Only the pictures are to be omitted; every entry beneath should otherwise be duplicated exactly.

──────────────────────────────

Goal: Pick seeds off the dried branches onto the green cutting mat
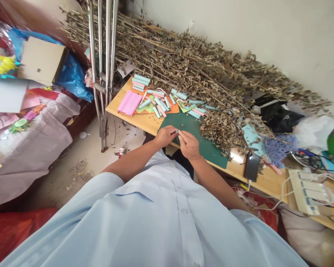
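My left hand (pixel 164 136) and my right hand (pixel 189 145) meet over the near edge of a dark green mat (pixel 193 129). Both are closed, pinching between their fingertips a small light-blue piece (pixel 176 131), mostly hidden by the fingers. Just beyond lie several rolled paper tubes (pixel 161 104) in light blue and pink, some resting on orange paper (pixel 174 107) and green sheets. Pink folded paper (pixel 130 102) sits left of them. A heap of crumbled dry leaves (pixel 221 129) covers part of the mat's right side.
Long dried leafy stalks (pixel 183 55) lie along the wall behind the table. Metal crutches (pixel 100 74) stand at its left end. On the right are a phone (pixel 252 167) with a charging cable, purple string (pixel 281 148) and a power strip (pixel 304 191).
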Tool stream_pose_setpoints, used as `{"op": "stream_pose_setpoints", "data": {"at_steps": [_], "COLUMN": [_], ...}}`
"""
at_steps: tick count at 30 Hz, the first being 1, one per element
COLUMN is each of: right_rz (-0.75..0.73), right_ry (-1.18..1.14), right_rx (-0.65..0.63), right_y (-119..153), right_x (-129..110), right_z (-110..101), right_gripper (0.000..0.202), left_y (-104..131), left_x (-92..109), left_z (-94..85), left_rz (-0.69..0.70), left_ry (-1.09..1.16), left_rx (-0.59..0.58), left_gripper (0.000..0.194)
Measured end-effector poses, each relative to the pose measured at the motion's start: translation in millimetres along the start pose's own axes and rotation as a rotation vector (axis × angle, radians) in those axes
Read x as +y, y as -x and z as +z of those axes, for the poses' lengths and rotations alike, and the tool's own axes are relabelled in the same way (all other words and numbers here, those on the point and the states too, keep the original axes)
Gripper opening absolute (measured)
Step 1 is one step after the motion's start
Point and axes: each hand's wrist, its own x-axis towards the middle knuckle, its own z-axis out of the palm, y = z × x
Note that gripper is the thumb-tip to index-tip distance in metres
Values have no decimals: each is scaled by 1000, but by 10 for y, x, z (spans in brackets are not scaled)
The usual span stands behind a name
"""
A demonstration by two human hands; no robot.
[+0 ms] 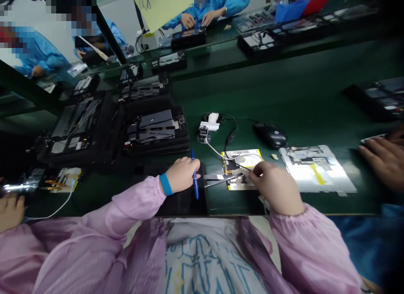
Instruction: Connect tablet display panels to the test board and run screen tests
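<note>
My left hand [181, 175], with a teal band at the wrist, is closed around a blue pen [195, 180]. Just right of its fingers, metal tweezers [221, 181] reach over a flat battery pack with yellow edges [244, 156]; whether the left hand grips them too is unclear. My right hand [277, 186] pinches a thin black wire [242, 166] above the pack's right side. A white cable [216, 151] runs from a small black meter [203, 132] across the pack toward the right hand. Beneath the left forearm lies a dark flat panel [181, 205].
Stacked black trays of opened tablets [154, 127] fill the left. A black mouse [270, 135] and silver tablet housing [334, 172] sit right. Co-workers' hands rest at far left [11, 209] and far right [383, 161]. A raised shelf [221, 60] spans the back.
</note>
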Motion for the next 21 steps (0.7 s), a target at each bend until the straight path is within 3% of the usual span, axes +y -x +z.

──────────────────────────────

**ANSWER TO THIS PROBLEM**
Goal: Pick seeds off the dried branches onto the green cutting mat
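My left hand (pixel 164 136) and my right hand (pixel 189 145) meet over the near edge of a dark green mat (pixel 193 129). Both are closed, pinching between their fingertips a small light-blue piece (pixel 176 131), mostly hidden by the fingers. Just beyond lie several rolled paper tubes (pixel 161 104) in light blue and pink, some resting on orange paper (pixel 174 107) and green sheets. Pink folded paper (pixel 130 102) sits left of them. A heap of crumbled dry leaves (pixel 221 129) covers part of the mat's right side.
Long dried leafy stalks (pixel 183 55) lie along the wall behind the table. Metal crutches (pixel 100 74) stand at its left end. On the right are a phone (pixel 252 167) with a charging cable, purple string (pixel 281 148) and a power strip (pixel 304 191).
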Tool stream_pose_setpoints, used as `{"op": "stream_pose_setpoints", "data": {"at_steps": [_], "COLUMN": [_], ...}}`
"""
at_steps: tick count at 30 Hz, the first being 1, one per element
COLUMN is each of: right_rz (-0.75..0.73), right_ry (-1.18..1.14), right_rx (-0.65..0.63), right_y (-119..153), right_x (-129..110), right_z (-110..101), right_gripper (0.000..0.202), left_y (-104..131), left_x (-92..109), left_z (-94..85), left_rz (-0.69..0.70), left_ry (-1.09..1.16), left_rx (-0.59..0.58), left_gripper (0.000..0.194)
Measured end-effector poses, each relative to the pose measured at the motion's start: translation in millimetres along the start pose's own axes and rotation as a rotation vector (axis × angle, radians) in those axes
Read x as +y, y as -x and z as +z of those axes, for the poses' lengths and rotations alike, and the tool's own axes are relabelled in the same way (all other words and numbers here, those on the point and the states too, keep the original axes)
Gripper opening absolute (measured)
Step 1 is one step after the motion's start
Point and axes: each hand's wrist, its own x-axis towards the middle knuckle, its own z-axis out of the palm, y = z × x
Note that gripper is the thumb-tip to index-tip distance in metres
Values have no decimals: each is scaled by 1000, but by 10 for y, x, z (spans in brackets are not scaled)
The usual span stands behind a name
"""
A demonstration by two human hands; no robot.
[+0 ms] 
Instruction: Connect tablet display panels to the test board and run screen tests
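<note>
My left hand [181, 175], with a teal band at the wrist, is closed around a blue pen [195, 180]. Just right of its fingers, metal tweezers [221, 181] reach over a flat battery pack with yellow edges [244, 156]; whether the left hand grips them too is unclear. My right hand [277, 186] pinches a thin black wire [242, 166] above the pack's right side. A white cable [216, 151] runs from a small black meter [203, 132] across the pack toward the right hand. Beneath the left forearm lies a dark flat panel [181, 205].
Stacked black trays of opened tablets [154, 127] fill the left. A black mouse [270, 135] and silver tablet housing [334, 172] sit right. Co-workers' hands rest at far left [11, 209] and far right [383, 161]. A raised shelf [221, 60] spans the back.
</note>
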Motion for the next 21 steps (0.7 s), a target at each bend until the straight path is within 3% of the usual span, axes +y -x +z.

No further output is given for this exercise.